And why should I care - as long as I keep trying and get upgrades I could care less if RCI Weeks is corrupt.  In fact, I'd give them a wink - *that's exactly the system I want, a corrupt system that allows me to upgrade all the time - thanks RCI/II Weeks.*  If I want an honest system I'm forced to use a Points system.


----------



## "Roger" (Jul 27, 2007)

BocaBum99 said:


> ...
> Here are some pictures of the view from my unit.  The whole window in the living room was filled with a view of the Pacific Ocean....


Nice pictures Boca.  I am also glad to see that you are not part of the loose lips sink ships crowd.  You are willing to share the fact that there are some wonderful trades that can be made with points within points.  (No crossover grids.)  Sharing information on how to get the most out of timesharing is how TUG got started.


----------



## BocaBum99 (Jul 27, 2007)

What I find truly amazing is that this is the 217th post of this thread.  The original question was seeking those who have made an exchange with RW.  

I recall only ONE exchange being confirmed.


----------



## PerryM (Jul 27, 2007)

BocaBum99 said:


> What I find truly amazing is that this is the 217th post of this thread.  The original question was seeking those who have made an exchange with RW.
> 
> I recall only ONE exchange being confirmed.



That would be me - I did my part 

P.S.
Most of this thread, like so many here, is a rehash of rehash.  Sadly, human nature does respond to "Say it enough times and they will believe".


----------



## Carolinian (Jul 27, 2007)

From what I have seen of the hoards of eastern European students who descend on the OBX for summer jobs each year, there is no indication that they are commies in spite of the former orientation of the countries they come from.

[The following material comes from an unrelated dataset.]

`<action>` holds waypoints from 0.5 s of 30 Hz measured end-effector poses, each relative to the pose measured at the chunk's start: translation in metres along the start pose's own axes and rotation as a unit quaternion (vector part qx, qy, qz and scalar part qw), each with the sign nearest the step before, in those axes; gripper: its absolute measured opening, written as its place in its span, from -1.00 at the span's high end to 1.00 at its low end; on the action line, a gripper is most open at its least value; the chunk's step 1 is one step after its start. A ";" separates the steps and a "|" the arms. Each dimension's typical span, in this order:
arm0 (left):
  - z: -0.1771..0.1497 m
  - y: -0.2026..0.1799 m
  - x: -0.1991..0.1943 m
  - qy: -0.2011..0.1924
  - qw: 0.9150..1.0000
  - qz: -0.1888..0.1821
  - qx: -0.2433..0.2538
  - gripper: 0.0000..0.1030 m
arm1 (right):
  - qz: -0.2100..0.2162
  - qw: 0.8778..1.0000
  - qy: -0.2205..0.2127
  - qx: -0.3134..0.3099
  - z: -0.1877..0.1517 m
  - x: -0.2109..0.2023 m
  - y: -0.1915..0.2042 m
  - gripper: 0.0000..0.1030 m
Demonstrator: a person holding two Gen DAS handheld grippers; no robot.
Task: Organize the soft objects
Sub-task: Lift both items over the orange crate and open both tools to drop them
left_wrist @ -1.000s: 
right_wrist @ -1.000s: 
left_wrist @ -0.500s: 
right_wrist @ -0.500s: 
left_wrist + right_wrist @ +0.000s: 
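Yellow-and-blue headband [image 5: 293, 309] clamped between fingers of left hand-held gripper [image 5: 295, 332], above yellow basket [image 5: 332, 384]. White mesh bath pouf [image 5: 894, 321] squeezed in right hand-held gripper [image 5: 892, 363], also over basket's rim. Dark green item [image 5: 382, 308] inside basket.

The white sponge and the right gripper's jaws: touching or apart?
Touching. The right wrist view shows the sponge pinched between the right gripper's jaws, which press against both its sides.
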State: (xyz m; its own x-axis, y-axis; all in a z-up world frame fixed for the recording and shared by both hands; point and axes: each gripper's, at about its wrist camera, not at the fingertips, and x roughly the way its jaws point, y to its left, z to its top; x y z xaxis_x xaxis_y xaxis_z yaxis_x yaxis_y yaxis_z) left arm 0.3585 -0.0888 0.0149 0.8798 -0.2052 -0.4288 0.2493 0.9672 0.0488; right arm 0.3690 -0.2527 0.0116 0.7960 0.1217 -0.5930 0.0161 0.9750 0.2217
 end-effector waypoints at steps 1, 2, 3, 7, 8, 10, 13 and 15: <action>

The OBX is a good example of how in spite of a bit of overlap timeshare markets, house/cottage rental markets, and hotel markets are different. There has been a trend in recent years to tear down motels on and near the beach to make way for large 10-12BR houses, that some call ''mini-hotels'', which are built for the rental market.  At the same time, there has been no new timeshare inventory added on or near the beach, and in fact some has been lost with the hostile takeover of Bodie Island Beach Club.  Timeshare inventory has declined a little.  Motel inventory has declined a lot.  Rental house inventory has increased a lot.  The result is 1) a very tight hotel market, 2) an underperforming rental house market, and 3) a somewhat improved timeshare rental market.  This shift has helped the timeshare market because there seems to be more overlap between it and the shrunken motel market.  It amazed me recently when someone who had priced the corporate rate over at the Elizabethan Inn in Manteo, 15 minutes drive from the beach.  Until just a few years ago, the corporate rate there was around $30 yearround.  Now in summer it is $99, and I don't know how much higher the rack rate is.  Even in Manteo, they are picking up the overflow of the displaced beach motel crowd.  While the rental house market has gotten overbuilt to the point that quite a few do not cash flow, the hotel market has gotten extremely tight.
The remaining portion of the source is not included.